In Arbeitsgruppen befassten sich die Teilnehmenden mit konkreten Diskriminierungsfällen in der Stadt und in der Region. Fachliche Begleitung und Anleitung kam unter anderem von der Gedenkstätte Ahrensbök und vom Regionalen Beratungsteam gegen Rechtsextremismus Lübeck. „Im Eutiner Stadtarchiv haben wir Akten zum Thema einsehen können“, berichtet Calvin Winston Rüter. Gemeinsam mit Merna Hasan und Tessa Jolie Hartmann hat sich Calvin intensiv mit der Diskriminierung homosexueller Menschen befasst. Zwei konkrete Fallbeispiele stellen sie auf einer großen Stellwand vor, die Anfang Mai in der Kreisbibliothek präsentiert wurde und nun in der Pausenhalle der Schule zu sehen ist. Ihr Fazit: Es hat sich viel geändert, aber was erreicht wurde, muss beschützt werden, denn: „Es gibt einige Parallelen zwischen Gestern und Heute“, erläutert Tessa: „Es hat angefangen mit einem gemeinsamen Feindbild, auf das sich der Hass der Unzufriedenen richtete. Da macht man sich schon Gedanken.“
Rassistische Beleidigungen hat Sonja En-Hui Lorenz schon in der Grundschule erlebt: „Es braucht eine Menge Selbstbewusstsein, sich davon nicht herabsetzen zu lassen“, weiß sie. Selbstbewusstsein, das nicht alle Heranwachsenden haben (können). Für die AG-Arbeit haben Sonja, Jule Wrobel, Leonie Scheff und Lotta Kischkat die Stellung der Frau unter die historische Lupe genommen: „Wann durfte man sich ‚Frau‘ nennen – und wann nicht, das war unsere Fragestellung“, so Wrobel. Die Recherche in den Akten brachte dazu auch unerwartete Antworten: So ist die herabwürdigende Bezeichnung „Fräulein“ für die jungen Frauen nicht mehr denkbar. Unter dem Strich steht ihr Entschluss, das neugewonnene Wissen „mitzunehmen ins Leben“, wie es Sonja En-Hui Lorenz formuliert. Denn die Geschichte, mit der sie sich in der Tiefe auseinandergesetzt haben, ist noch nicht lange her. Und dass das nicht nur zeitlich, sondern auch ideell zu verstehen ist, ist eine weitere Erkenntnis dieses beeindruckenden Schulprojektes: „Wir sind sehr froh, dass wir die Möglichkeit hatten, dazu arbeiten zu können“, betont Lotta Kischkat.
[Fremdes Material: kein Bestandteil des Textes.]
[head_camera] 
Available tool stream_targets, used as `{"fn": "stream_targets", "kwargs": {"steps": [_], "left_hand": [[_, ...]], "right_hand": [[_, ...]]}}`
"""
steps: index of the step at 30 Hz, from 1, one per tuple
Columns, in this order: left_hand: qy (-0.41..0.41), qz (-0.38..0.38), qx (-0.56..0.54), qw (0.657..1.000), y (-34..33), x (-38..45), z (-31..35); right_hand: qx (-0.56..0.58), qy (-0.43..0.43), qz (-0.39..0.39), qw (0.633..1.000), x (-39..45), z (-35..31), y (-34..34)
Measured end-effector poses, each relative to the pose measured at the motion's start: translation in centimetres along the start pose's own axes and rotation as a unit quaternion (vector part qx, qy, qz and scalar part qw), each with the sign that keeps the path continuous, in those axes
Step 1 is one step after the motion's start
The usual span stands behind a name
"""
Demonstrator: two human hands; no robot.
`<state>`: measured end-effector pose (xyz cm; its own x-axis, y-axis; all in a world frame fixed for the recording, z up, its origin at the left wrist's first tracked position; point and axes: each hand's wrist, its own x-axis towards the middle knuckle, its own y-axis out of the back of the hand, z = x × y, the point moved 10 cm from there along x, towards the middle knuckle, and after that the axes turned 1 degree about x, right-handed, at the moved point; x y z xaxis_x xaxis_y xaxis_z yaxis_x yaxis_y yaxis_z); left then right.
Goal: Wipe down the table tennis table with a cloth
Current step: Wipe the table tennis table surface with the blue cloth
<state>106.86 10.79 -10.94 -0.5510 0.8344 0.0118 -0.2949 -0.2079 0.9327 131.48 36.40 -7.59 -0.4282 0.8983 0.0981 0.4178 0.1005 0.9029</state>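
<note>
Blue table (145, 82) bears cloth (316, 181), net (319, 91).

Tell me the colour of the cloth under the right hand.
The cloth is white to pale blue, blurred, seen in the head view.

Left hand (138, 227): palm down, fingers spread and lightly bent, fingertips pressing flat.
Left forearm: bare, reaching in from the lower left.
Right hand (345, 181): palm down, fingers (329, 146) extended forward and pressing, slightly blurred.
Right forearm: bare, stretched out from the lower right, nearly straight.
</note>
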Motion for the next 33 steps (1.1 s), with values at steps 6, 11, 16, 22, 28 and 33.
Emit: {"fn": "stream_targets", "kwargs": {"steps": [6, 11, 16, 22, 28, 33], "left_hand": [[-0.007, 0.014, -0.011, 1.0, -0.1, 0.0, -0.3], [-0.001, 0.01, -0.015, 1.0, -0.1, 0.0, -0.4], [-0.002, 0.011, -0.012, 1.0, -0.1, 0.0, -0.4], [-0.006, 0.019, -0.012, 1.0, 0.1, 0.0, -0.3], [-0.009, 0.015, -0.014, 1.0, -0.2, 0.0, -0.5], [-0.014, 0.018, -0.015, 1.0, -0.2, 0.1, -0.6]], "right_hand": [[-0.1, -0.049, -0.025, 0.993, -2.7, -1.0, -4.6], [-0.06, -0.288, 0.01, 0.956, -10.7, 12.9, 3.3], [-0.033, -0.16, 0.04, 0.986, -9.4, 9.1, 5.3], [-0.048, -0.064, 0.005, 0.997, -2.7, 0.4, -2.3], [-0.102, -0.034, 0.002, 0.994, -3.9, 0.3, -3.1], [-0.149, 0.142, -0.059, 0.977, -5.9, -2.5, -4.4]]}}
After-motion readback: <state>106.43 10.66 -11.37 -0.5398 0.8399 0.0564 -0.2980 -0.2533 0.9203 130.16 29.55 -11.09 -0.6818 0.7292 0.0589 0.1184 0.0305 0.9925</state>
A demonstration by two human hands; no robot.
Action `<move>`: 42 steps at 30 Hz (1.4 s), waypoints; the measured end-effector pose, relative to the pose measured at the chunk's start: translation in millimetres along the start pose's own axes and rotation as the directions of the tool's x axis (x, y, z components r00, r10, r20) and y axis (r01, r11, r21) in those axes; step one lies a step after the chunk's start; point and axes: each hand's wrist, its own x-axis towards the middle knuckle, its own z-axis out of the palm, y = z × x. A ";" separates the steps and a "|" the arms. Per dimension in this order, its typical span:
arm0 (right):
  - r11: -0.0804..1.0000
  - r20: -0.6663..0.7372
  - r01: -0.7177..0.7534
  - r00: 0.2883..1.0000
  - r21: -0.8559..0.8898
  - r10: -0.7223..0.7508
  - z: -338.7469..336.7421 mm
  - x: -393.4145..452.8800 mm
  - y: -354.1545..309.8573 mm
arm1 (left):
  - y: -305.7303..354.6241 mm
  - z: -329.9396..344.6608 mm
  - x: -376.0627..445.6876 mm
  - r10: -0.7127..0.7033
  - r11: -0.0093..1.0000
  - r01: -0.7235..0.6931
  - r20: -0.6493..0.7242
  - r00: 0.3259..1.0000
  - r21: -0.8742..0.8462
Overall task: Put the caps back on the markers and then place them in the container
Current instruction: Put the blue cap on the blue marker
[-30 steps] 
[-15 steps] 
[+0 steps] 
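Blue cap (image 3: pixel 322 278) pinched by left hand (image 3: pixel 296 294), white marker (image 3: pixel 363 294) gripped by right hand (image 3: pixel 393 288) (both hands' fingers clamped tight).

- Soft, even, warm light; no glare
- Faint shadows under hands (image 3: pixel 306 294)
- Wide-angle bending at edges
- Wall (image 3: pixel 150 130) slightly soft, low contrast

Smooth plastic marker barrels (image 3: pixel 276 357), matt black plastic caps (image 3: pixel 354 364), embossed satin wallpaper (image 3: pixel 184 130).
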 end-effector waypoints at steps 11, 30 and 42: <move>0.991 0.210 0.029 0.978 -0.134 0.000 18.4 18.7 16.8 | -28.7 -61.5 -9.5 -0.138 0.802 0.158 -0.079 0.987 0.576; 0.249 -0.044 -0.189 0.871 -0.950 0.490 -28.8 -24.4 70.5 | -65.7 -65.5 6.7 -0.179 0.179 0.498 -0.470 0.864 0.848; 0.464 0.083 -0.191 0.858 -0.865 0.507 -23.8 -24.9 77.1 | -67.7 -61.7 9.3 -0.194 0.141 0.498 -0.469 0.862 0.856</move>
In ihrer Begrüßungsansprache unterstrich Leonie Scheff zudem, worauf es den AG-Mitgliedern ankommt: „Es geht darum gegen Diskriminierung und Ungerechtigkeit anzukämpfen – mit Wissen und der Weitergabe von Wissen!“ Ein Rezept zu verhindern, dass rechtspopulistische Parteien weiter an Zulauf gewinnen, nannten die Abiturient*innen: „Wählen gehen!“
Dass sie sich dabei der Rückendeckung der aktiven Demokrat*innen sicher sein dürfen, zeigte die Anwesenheit von Kreispräsidentin Petra Kirner, Bürgermeister Sven Radestock und Alexander Kraft, Leiter der Schulgestaltung und Schulaufsicht Allgemein- und Berufsbildende Schulen am Bildungsministerium in Kiel. Wie wichtig die aktive Erinnerung ist, strich Kirner mit einem Beispiel aus der eigenen Biographie heraus: Als sie 1975 in Haffkrug nach der „Cap Arcona“ gefragt habe, sei die Antwort gewesen: „Welche Cap Arcona?“ Kirner: „Es wurde verschwiegen.“ Dieses Verschweigen unmöglich zu machen, dafür braucht es Haltung und Courage. Und dass die Berufliche Schule tatsächlich eine „Schule mit Courage“ ist, zeigt unter anderem die Arbeit der AG „Wider das Vergessen“.
Übrigens: Stadt-Archivar Jakob Sperrle hat noch reichlich Quellen und freut sich auf Wissbegierige.